Parlate male di qualcuno su Facebook facendo dei riferimenti, ma senza nominare la persona? Da oggi quello che per voi sembrerebbe una chiacchiera da bar telematica con amici potrebbe trasformarsi in diffamazione, passibile di denuncia. Sono le implicazioni di una sentenza della Cassazione che ha giudicato colpevole un maresciallo della Guardia di Finanza che su Facebook aveva usato parole offensive nei confronti di un suo collega. Nè il fatto che le offese fossero anonime, nè che il contesto non fosse istituzionale, sono secondo la Corte motivazione valide per non parlare di diffamazione.

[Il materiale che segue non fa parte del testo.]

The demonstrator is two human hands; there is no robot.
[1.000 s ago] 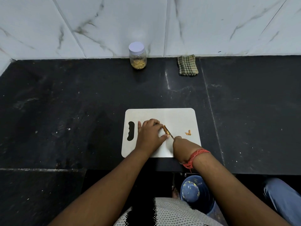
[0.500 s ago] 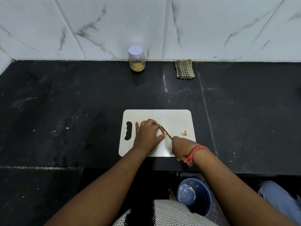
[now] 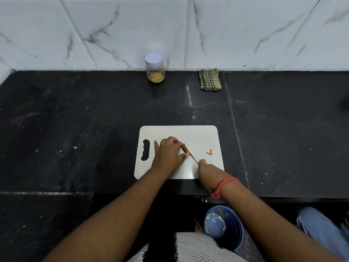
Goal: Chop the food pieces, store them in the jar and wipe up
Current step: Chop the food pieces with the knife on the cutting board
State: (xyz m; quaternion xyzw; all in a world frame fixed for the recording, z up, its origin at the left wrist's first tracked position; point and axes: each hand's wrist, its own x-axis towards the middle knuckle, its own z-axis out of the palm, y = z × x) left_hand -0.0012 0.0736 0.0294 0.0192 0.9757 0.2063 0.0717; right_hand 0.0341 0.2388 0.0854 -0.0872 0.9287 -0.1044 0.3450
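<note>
Fingers of the left hand (image 3: 168, 154) curled down over the orange food strip (image 3: 185, 148), pinning it to the white cutting board (image 3: 200, 135). Right hand (image 3: 205, 168) was wrapped round the knife (image 3: 193, 158), blade slanting up to the strip just past the left fingertips. Two cut bits (image 3: 209, 152) lay beyond the right hand on the board. Well ahead of both hands, by the wall, stood the lidded jar (image 3: 154, 68), and right of it the checked cloth (image 3: 209, 79).
</note>
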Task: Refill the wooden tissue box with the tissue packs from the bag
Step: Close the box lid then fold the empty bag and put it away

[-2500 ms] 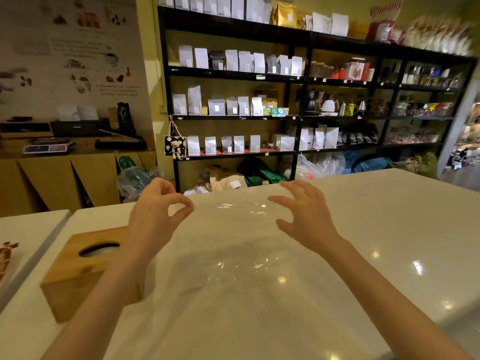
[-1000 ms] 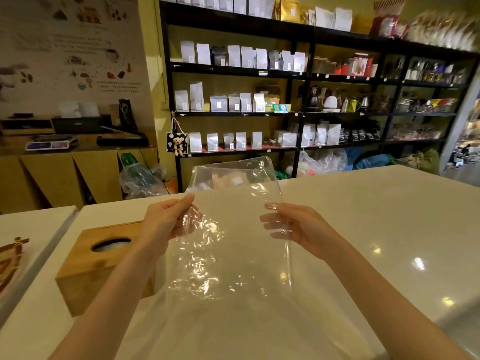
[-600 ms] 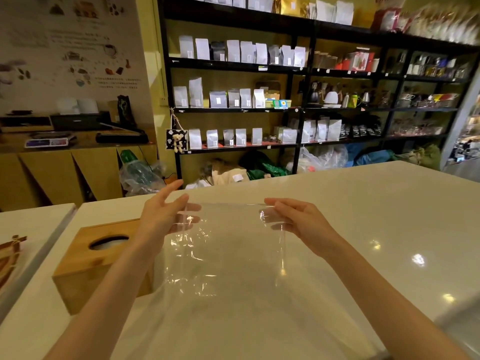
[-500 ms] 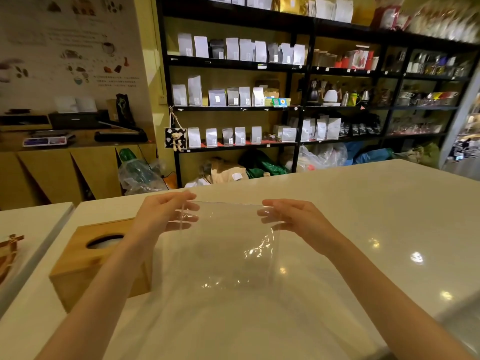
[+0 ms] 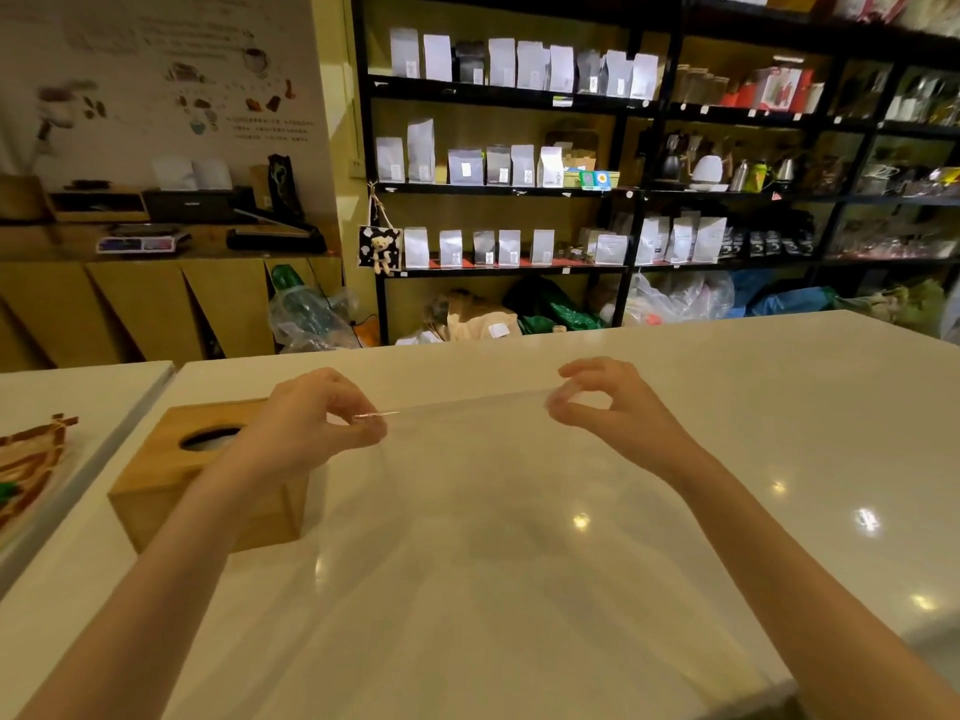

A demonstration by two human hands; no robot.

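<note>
The white counter (image 5: 753, 407) lies bare to the right of the right hand (image 5: 602, 402) and beyond both hands to its far edge, so passage there is open. On the left, the wooden tissue box (image 5: 171, 485) stands just beside the left hand (image 5: 306, 433) and partly behind its forearm, blocking a low sweep that way. Between the hands the clear plastic bag (image 5: 467, 511) is pinched taut at its top edge and drapes across the near middle of the counter.

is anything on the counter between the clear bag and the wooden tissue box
Nothing visible. The clear plastic bag, pinched at its far edge by the left hand and right hand, lies right beside the wooden tissue box with the oval slot. Only the left forearm crosses over the box.
</note>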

Il finanziere aveva scritto: “attualmente defenestrato a causa dell’arrivo di un collega raccomandato e leccaculo…ma me ne fotto per vendetta….”.
All’inizio era stato condannato a tre mesi di reclusione militare per diffamazione, ma era stato assolto in appello perchè le offese erano anonime.
Ora in Cassazione la sentenza è stata ribaltata perchè le offese erano circolate su Facebook avrebbero potuto ledere il destinatario.
La Quinta sezione penale ha giudicato «fondato» il ricorso del pm e ha riinviato il caso in appello, affermando che “il reato di diffamazione non richiede il dolo specifico, essendo sufficiente, ai fini della valutazione, che non può non tenersi conto nell’utilizzazione del social network, come la stessa Corte ha rilevato, a nulla rilevando che non si tratti di strumento finalizzato a contatti istituzionali tra appartenenti alla Gdf, nè in concreto la circostanza che la frase sia stata letta solo da una persona”.